Renault is calling for Racing Point to lose all points scored in races where its brake ducts were protested as the Formula 1 controversy prepares to go to court.
Racing Point was docked 15 constructors' championship points and fined €400,000 after it was deemed to have breached the sporting regulations in the design of the rear brake ducts for its RP20 car.
But Racing Point is permitted to continue using the brake ducts for the remainder of the 2020 season, with the FIA deeming it cannot unlearn the designs it was judged to have copied from Mercedes.
The sanction is subject to three appeals that will be taken to the FIA's International Court of Appeal, with both Renault and Ferrari bidding for a harsher penalty.
Renault team principal Cyril Abiteboul feels Racing Point should be excluded from the results of every race where its cars were protested for using the brake ducts.

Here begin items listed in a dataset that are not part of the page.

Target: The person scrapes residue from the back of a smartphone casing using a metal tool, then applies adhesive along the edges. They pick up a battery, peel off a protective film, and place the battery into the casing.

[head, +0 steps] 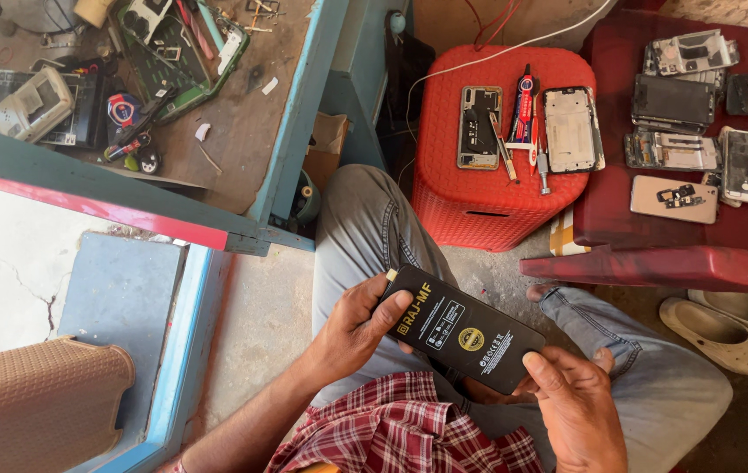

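Both hands are holding a flat black battery pack point(462, 329) over the lap, printed face up. Left hand point(352, 328) is gripping its upper-left end, thumb pressed on top; right hand point(571, 394) is pinching the lower-right corner. Step in hand, judged: inspecting the part. Opened phone point(479, 127) is lying mid-top of the red stool point(479, 215); any fitting calls for matching orientation.

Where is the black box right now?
In the head view, the black box sits low in the middle, held between the left hand and right hand, over the person's lap.
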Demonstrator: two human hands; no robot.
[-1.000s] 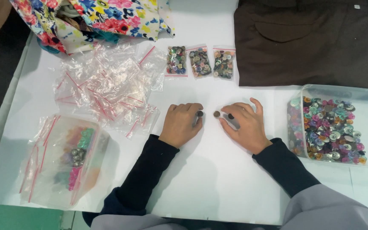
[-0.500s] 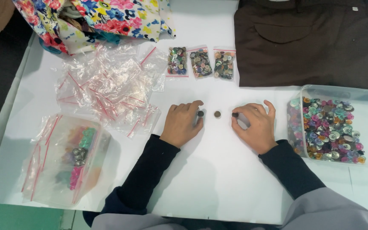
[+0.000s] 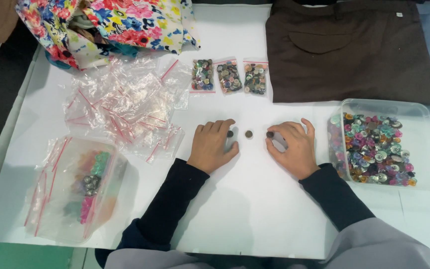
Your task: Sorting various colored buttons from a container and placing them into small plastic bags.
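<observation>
Both hands rest on the white table [image 3: 254,209], knuckles up. My left hand [image 3: 211,145] is curled, with a small dark button [image 3: 230,133] pinched at its fingertips. A second dark button [image 3: 270,134] is held between the thumb and forefinger of my right hand [image 3: 291,148], and something pale shows under those fingers. Between the two hands a round brown button [image 3: 248,134] lies alone on the table, touching neither.
A clear plastic box [image 3: 424,149] of mixed colourful buttons stands right of my right hand. Three small filled button bags [image 3: 229,76] lie behind. Empty zip bags [image 3: 120,107] are heaped at the left, above a clear tub [image 3: 68,187]. Floral cloth [image 3: 120,22] and a brown garment [image 3: 349,50] lie at the back.
My right hand has drawn away to the right, opening a gap. The brown button now lies by itself on the table between the hands. The left hand has barely moved.
</observation>
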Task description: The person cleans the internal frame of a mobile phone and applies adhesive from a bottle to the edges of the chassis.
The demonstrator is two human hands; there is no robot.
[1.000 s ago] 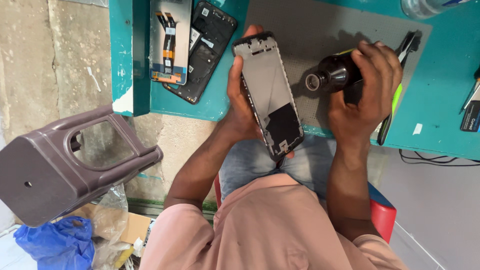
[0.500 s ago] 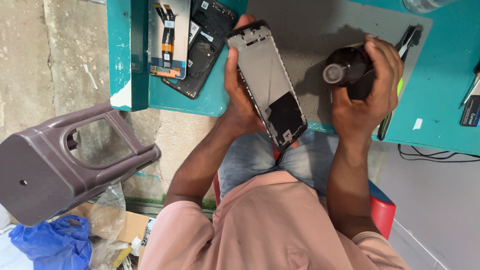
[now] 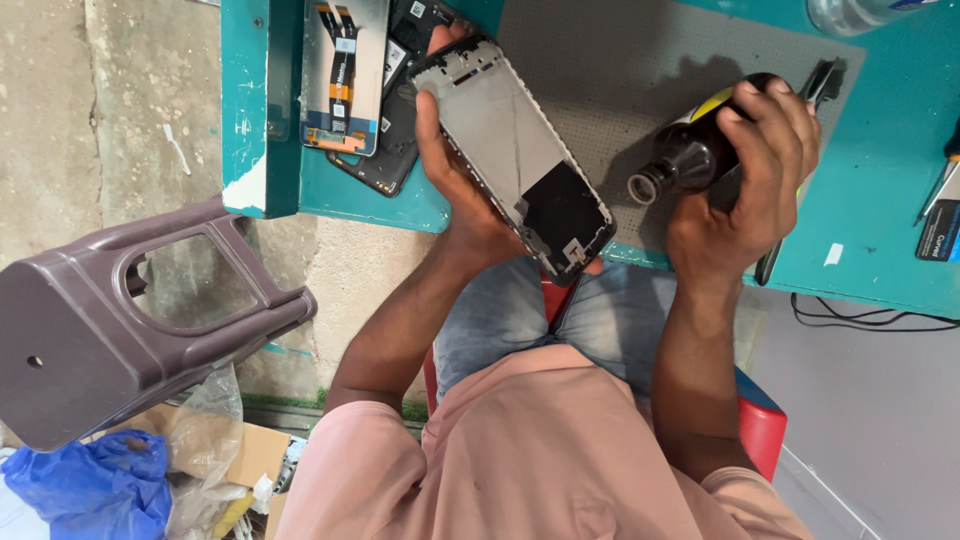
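Left hand (image 3: 462, 190) fingers curled tight round the edges of a bare phone frame (image 3: 515, 150), holding it up tilted over the near edge of the teal table (image 3: 880, 210), above the lap. Right hand (image 3: 745, 190) fingers wrapped snug round a small dark bottle (image 3: 690, 155), tipped on its side with the open mouth pointing toward the phone frame, close but not touching. Under the bottle, a grey mat (image 3: 600, 70) on the table. Just beside the left hand, a phone screen part (image 3: 342, 75) lying on a dark phone back (image 3: 392, 140). Far right on the table, a small blue card (image 3: 938, 232). On the floor to the left, a tipped purple plastic stool (image 3: 120, 330), and below it a blue bag (image 3: 90, 485).
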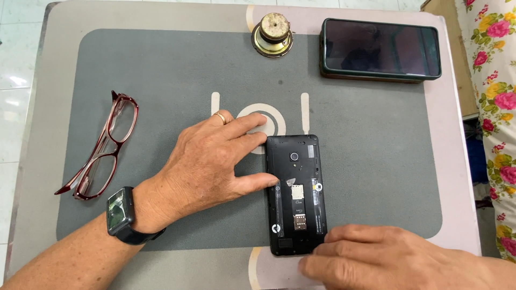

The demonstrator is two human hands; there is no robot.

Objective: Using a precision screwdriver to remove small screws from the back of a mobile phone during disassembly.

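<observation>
With its back cover off, the stiff, light black phone looks fragile inside, so the spread left hand and loosely curled right hand steady its edges.

Two phones are lying on the table — one opened phone with its back cover off, sitting at about five o'clock from the table's middle, and one cased phone lying screen-up toward one o'clock. One pair of red-framed glasses is resting at nine o'clock. One small round speaker is sitting at twelve o'clock. Two hands are showing — left hand and right hand — with one ring and one wristwatch.
</observation>
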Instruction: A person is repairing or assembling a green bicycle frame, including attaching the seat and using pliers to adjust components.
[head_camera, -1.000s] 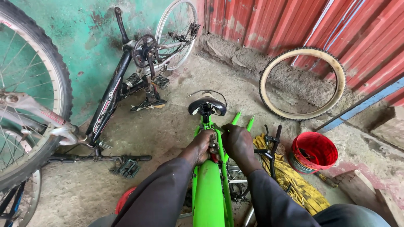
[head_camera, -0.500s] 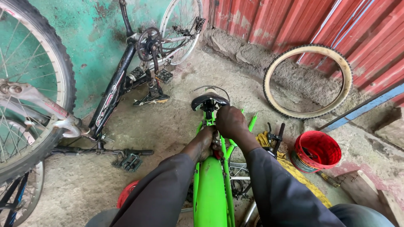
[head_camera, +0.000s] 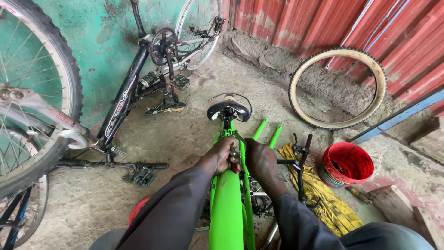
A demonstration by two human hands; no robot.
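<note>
A bright green bicycle frame [head_camera: 228, 203] stands upside down in front of me, its black saddle [head_camera: 228, 109] resting on the concrete floor. My left hand [head_camera: 219, 155] wraps around the frame's left side, close to a small red part. On the frame's right side my right hand [head_camera: 260, 159] presses with its fingers curled, and what they hold is hidden. Two green fork legs [head_camera: 268, 131] stick out just beyond my hands. Both arms wear dark sleeves.
A black bicycle [head_camera: 138, 88] lies upside down at the left by the green wall. A large wheel [head_camera: 32, 106] fills the left edge. A loose tyre [head_camera: 337, 88] leans on the red corrugated wall. A red bucket [head_camera: 348, 164], yellow cloth [head_camera: 323, 199] and black handlebar [head_camera: 298, 159] lie at the right.
My right hand has come back from the seat post near the saddle to the frame beside my left hand. The view has shifted slightly.
</note>
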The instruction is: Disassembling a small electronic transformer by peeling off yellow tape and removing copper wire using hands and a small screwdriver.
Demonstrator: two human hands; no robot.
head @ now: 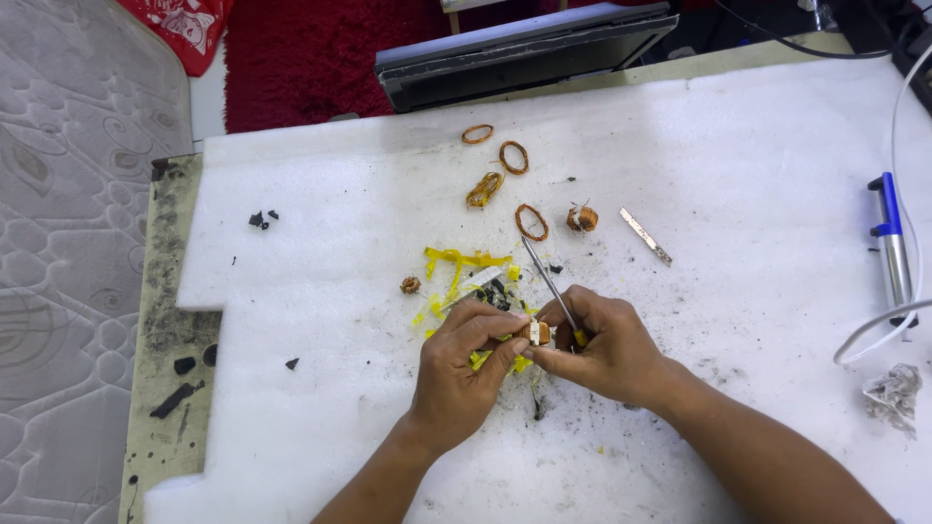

"We were expecting a consistent sanction with other sanctions that we've seen in the past," Abiteboul said.
"The most recent one we accepted last year [was] after Suzuka, when we were found in breach of the sporting regulations, and not the technical regulations, and excluded from that event, therefore losing all our points.
"There was no discount for Renault, so I don't know why there should be a discount for Racing Point.
"It should be all the points of the events that we've been protested."
Renault has protested Racing Point's cars following each of the last four races, with the only exception being the opening round of the year in Austria where it did not lodge a protest. Racing Point scored eight points in this race.
Even after the FIA's ruling ahead of last weekend's 70th Anniversary Grand Prix, Renault lodged a protest against Racing Point that resulted in a reprimand being issued after the event.
This is set to continue at every race Racing Point uses the brake ducts in question until the Court of Appeal has made a final decision on the case.
"After every single event, Otmar [Szafnauer] will be called to the stewards, his brake ducts will be found similar to what they were and unchanged, and he will receive again a reprimand," Abiteboul said.
"We are facing again a prospect of what, 10 races, where his cars will be reprimanded. It's a bit of a strange situation.
"We'd like to have also a bit more clarity about that, not necessarily saying they should be excluded for the season.
"But from a communication standpoint to the fans, to the public, explaining why a car is still somewhat in breach because it will receive a reprimand, but it's OK to be part of the championship and therefore be eligible for points, we think it's a bit awkward.
"We'd like also some closure about that if possible."
But Racing Point F1 chief Otmar Szafnauer remained confident the team could overturn the penalty it was awarded by going to the Court of Appeal.
"We've appealed the decision based on what the stewards had written in their findings, and the findings are pretty clear that we didn't do anything underhand or dishonest," Szafnauer said.
"We were completely transparent and open with the FIA throughout their process of checking both our brake ducts and the remainder of our car.
"They concluded that the rule, especially for brake ducts transitioning from a non-listed part to a listed part were ambiguous and unclear.
"Because of it, we believe our punishment for an unclear and ambiguous rule that we didn't intentionally contravene is a bit harsh.
"It's the reason we're appealing, and we're very confident we'll win on the appeal."